The evidence most favorable to the contentions of the plaintiff warranted the jury in finding the following facts: *564The plaintiff, a real estate broker, was employed by the defendant Rosen, a real estate operator, to procure a customer for six buildings on Hyde Park Avenue in Boston, which Rosen and his partner, Chesley, had contracted to purchase. The plaintiff at the time of his employment asked Rosen if he would be interested in a trade for two buildings numbered 65 and 69 Audubon Road, to which Rosen replied “he would be very much pleased if he (Mr. Bines) could effect a trade between 65 and 69 Audubon Road and the Hyde Park Avenue property.” Thereupon the plaintiff brought about a meeting between one Goldberg, the owner of the property on Audubon Road, and Rosen, and they orally agreed upon the terms of an exchange of the two estates, namely, that Rosen convey his estate to Goldberg at a valuation of $330,000 subject to a mortgage of $220,000, that is, an equity of $110,000, and accept in exchange the Audubon Road estate at a valuation of $210,000 subject to a mortgage of $153,000, that is, an equity of $57,000, and a second mortgage upon the defendant’s Hyde Park estate for the balance of $53,000. Goldberg suggested that a written agreement be made and Rosen suggested that he, Goldberg and Bines meet at the office of Chesley the next day. At that meeting Rosen told Goldberg he could not sign any agreement that day “because ... he was of the opinion that if the people found out he was making so much profit on those buildings, they might not deliver the property to him . . . the property is yours, and nobody can have it at any price. Just as soon as I will take title, I will give you title, and we will exchange deeds for the property.” Rosen had told the plaintiff that he was to take title to the property on April 1 and subsequently give title to Goldberg. On that day he told the plaintiff that the time for his taking title had been extended until April 15, but later informed the plaintiff that Chesley had in fact then taken title and had sold the estate without the defendant’s knowledge.
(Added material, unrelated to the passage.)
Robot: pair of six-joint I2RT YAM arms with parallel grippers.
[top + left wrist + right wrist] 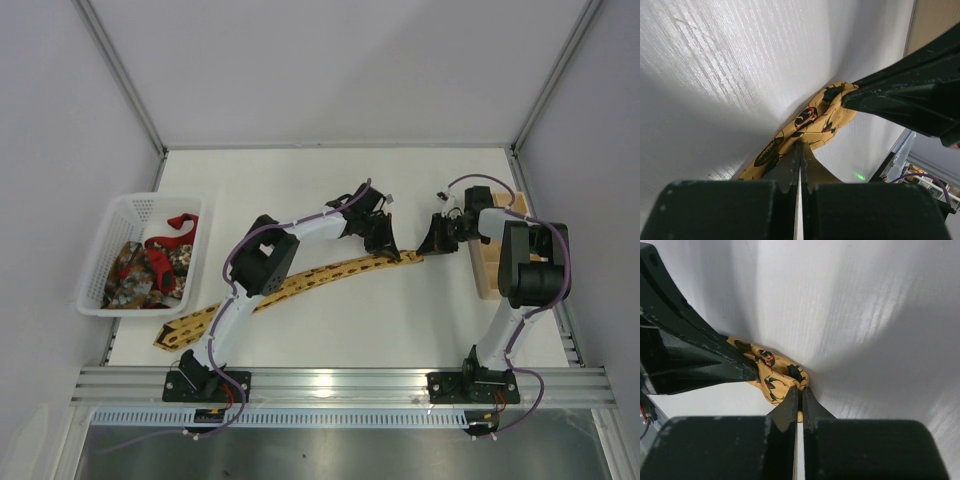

Upon the testimony of the plaintiff the jury would be warranted in finding, but were not required to find, that the oral agreement expressed fully the terms of the contract, and that the proposed written agreement was intended by the *565parties to be but a memorial or record of their final acceptance of it. Doten v. Chase, 237 Mass. 218. Pagum v. White, 259 Mass. 437. Assuming the jury should find the oral agreement was a final expression of the agreement, and further assuming that Goldberg knew that the exchange of properties could not be had until Rosen had acquired title to the Hyde Park Avenue property, that knowledge would not affect the right of the plaintiff to a commission when Rosen acquired title or give the defendant the right to discharge the plaintiff through a sale after he had acquired title, within the principle of Bemister v. Hedtler, 249 Mass. 40, Belisle v. Barry, 253 Mass. 475, Elliott v. Kazajian, 255 Mass. 459, 462.
The case was submitted to the jury rightly.
Exceptions overruled.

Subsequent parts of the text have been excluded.